Banks and Financial Services Firms Must Prioritize UX for Their Mobile Apps

by Ed Kennedy 0

Mobile banking is on the rise. According to a recent study conducted by Ipsos for the American Banking Association, 58 percent of adults in the United States use mobile banking apps at least once a month. And a recent survey from Bank of America reported 62 percent of respondents prefer mobile and online banking to other banking methods – a 22 percent jump from 2015.

Consumers are spoiled by the convenience of Amazon and speed of Google, and these expectations are spilling over into financial services as well. Firms may not see the impact of this until retention or loan origination drops. We’ve found consumer engagement in digital touchpoints is a bellwether for retention rates. Financial institutions that start seeing withdrawals and drops in loan originations may be able to track this back to poor digital engagement.

One of the major challenges is that marketing has typically been riding shotgun to technology departments at financial institutions which can lead to clunky and choppy user experiences. The best firms in this space rally marketing and IT stakeholders around customer needs and tailor experiences and technology solutions that meet these growing customer expectations.

This year, Episerver conducted the 2016 Future of Finance Report: The Mobile Money Report and found that financial services apps leave a lot to be desired for consumers. The report found one in five consumers are overwhelmed by the amount of information in these apps, and 39 percent were not satisfied with the level of security they offer.

Unfortunately, it appears many financial decision-makers are unaware of this discrepancy, as PointSource’s The State of the Mobile Experience Report, found that 85 percent of financial decision-makers rank their existing mobile presence at a seven or above on a 10-point scale. There is a mismatch between financial decision makers’ perception of their mobile experiences versus how customers actually feel about using mobile.

Given the complex nature of financial services and decision-making with personal finances, the move toward mobile has presented its share of challenges to the risk-averse financial services industry. In an industry with a lot of regulations and a lack of innovation, user experience design is not always the top priority even when developing mobile apps.

The quality of a financial services provider’s mobile app is a huge asset for its value proposition. Financial services companies should provide a digital experience that enhances consumers’ banking experience, helping them access and manage their money easily and keeping their privacy, and their funds, airtight.

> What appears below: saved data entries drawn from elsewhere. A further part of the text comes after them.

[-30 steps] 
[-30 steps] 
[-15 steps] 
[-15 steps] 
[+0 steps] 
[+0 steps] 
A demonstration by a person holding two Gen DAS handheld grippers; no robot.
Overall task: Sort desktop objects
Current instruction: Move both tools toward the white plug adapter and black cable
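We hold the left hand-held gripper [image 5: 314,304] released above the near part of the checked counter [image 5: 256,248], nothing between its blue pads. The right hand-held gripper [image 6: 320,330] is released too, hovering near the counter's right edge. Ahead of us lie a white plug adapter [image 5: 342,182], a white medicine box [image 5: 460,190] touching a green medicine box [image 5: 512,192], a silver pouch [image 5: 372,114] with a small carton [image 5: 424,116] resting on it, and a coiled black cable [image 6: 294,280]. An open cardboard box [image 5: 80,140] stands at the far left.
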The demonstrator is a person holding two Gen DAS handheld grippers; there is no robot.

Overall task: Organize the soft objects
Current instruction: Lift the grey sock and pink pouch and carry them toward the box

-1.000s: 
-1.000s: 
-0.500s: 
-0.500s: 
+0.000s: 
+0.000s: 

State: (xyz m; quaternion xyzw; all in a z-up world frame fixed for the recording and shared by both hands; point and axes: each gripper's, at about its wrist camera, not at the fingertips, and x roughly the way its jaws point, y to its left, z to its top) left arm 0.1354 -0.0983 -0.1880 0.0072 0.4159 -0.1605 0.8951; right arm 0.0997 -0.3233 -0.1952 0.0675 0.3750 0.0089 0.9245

With all banks and financial services firms offering a relatively similar scope of mobile capabilities, the user experience — ease of use, responsiveness and speed — has become one of the most distinguishing factors for consumers deciding where and how to bank. In fact, 44 percent of consumers consider ease of use a significant factor in their choice to download financial apps, 63 percent of consumers would abandon a site that’s too difficult to access, and 34 percent are frustrated with limited functionality. But when it comes to user experience design (UX) and security, financial services firms must also be careful to toe the line. The 2016 Future of Finance Report found that a quarter of consumers become frustrated with complex security logins.

In order to succeed in creating a winning mobile app that satisfies consumers and makes them feel confident in their choice, banks should consider app developers and designers as an integral part of their workforce. Designing a mobile app shouldn’t be an afterthought, and it should be updated regularly as technology advances and consumer needs evolve. This means that developers and designers will continue to optimize the experience for all devices, using data and analytics to tweak and improve pain points. Overall, the brands that prioritize an intuitive and user-friendly mobile experience will come out on top.

At the end of the day, the bank that can provide a user-friendly, intuitive and secure mobile banking experience will always outpace the bank with an outdated, convoluted, or nonexistent mobile app.